Do niedawna banki szwajcarskie uchodziły na świecie za symbol pewności i zaufania. Wiadomość, że UBS (największy bank szwajcarski) stracił 2,3 mld dol. na nielegalnych spekulacjach 31-letniego maklera, mocno zachwiała tą opinią. Pracujący od pięciu lat w banku Kweku Adoboli zaczął swe operacje trzy lata temu. I nikt tego nie zauważył!
Do dymisji podał się jego bezpośredni przełożony. A szef firmy? Prezes UBS Oswald Grübel oświadczył, że Kweku Adoboli działał sam.
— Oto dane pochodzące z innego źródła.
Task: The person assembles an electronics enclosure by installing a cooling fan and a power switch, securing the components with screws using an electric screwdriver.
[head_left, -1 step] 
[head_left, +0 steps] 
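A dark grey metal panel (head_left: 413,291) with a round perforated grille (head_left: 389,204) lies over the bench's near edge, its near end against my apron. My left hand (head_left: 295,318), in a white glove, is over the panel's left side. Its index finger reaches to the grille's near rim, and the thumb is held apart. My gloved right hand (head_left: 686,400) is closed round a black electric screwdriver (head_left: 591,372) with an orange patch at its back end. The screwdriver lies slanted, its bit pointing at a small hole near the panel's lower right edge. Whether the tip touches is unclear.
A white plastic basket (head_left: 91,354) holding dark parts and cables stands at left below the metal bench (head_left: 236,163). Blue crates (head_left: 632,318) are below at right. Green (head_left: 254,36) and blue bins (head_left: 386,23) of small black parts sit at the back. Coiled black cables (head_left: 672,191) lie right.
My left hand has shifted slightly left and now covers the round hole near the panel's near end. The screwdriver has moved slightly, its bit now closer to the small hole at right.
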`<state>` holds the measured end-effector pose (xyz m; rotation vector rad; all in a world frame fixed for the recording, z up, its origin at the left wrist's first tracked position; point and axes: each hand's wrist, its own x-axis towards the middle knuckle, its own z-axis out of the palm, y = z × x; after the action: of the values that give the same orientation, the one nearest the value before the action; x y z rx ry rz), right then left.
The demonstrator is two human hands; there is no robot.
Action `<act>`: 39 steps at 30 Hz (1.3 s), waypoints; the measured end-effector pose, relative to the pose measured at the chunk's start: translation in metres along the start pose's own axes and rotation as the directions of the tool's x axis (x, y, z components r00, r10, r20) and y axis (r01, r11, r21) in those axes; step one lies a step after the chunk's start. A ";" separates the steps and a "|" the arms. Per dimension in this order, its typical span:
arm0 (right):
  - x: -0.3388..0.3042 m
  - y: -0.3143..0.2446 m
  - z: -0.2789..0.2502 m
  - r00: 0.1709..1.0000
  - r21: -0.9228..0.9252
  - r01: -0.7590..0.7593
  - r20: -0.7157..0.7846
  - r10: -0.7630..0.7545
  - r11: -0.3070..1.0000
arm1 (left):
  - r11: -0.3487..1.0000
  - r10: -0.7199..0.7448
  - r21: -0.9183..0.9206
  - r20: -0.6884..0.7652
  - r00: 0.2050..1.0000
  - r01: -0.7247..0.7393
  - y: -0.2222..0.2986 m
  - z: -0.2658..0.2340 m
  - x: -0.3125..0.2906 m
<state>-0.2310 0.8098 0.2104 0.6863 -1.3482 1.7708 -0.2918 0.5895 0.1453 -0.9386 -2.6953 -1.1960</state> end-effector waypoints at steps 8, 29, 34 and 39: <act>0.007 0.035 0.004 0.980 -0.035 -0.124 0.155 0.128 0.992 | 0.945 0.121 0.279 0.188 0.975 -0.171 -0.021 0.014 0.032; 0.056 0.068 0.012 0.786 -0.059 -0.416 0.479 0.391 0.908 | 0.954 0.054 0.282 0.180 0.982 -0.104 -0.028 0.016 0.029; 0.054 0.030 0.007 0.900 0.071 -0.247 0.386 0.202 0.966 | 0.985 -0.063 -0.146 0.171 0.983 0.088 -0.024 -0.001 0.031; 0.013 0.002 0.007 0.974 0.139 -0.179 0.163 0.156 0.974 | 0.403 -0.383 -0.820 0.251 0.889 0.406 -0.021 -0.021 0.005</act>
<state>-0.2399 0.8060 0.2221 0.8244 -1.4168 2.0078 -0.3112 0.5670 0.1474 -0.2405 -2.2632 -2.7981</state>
W wywiadzie dla szwajcarskiego tygodnika „Der Sontag” prezes Grübel miał powiedzieć: „jeśli ktoś działa z kryminalną energią, niczego nie da się zrobić. W naszym biznesie tak będzie zawsze”. Zakładając, że dziennikarze nie przekręcili słów prezesa, jest to zdumiewająca deklaracja impotencji systemu bankowego. Impotencji, która może grozić globalnym kataklizmem.
Global Synthetic Equity to nazwa działu, w którym pracował finansowy „geniusz”. Dla niewtajemniczonych – wszystko, co w finansach ociera się o słowo „syntetyczne”, to nic innego jak tzw. derywaty, rozmaite instrumenty pochodne, które niewielu prezesów w wieku ponad 50 lat rozumie. Handlując akcjami trzeba się nieco spocić, aby stracić miliardy. Lecz gdy przychodzi do derywatów, idzie to jak po maśle. Zwłaszcza gdy nie do końca wyczuwa się skalę zagrożeń.
Adoboli już zatrudnił prawników. Tych samych, którzy bronili Nicka Leesona, niegdyś pracownika innego renomowanego, dziś już nieistniejącego banku inwestycyjnego. Mało kto dziś pamięta Barings Bank, najstarszy bank inwestycyjny Londynu, który powstał w 1762 r. Pośredniczył on w największej w historii transakcji obrotu ziemią – sprzedaży przez Napoleona przeszło 2 mln km kw.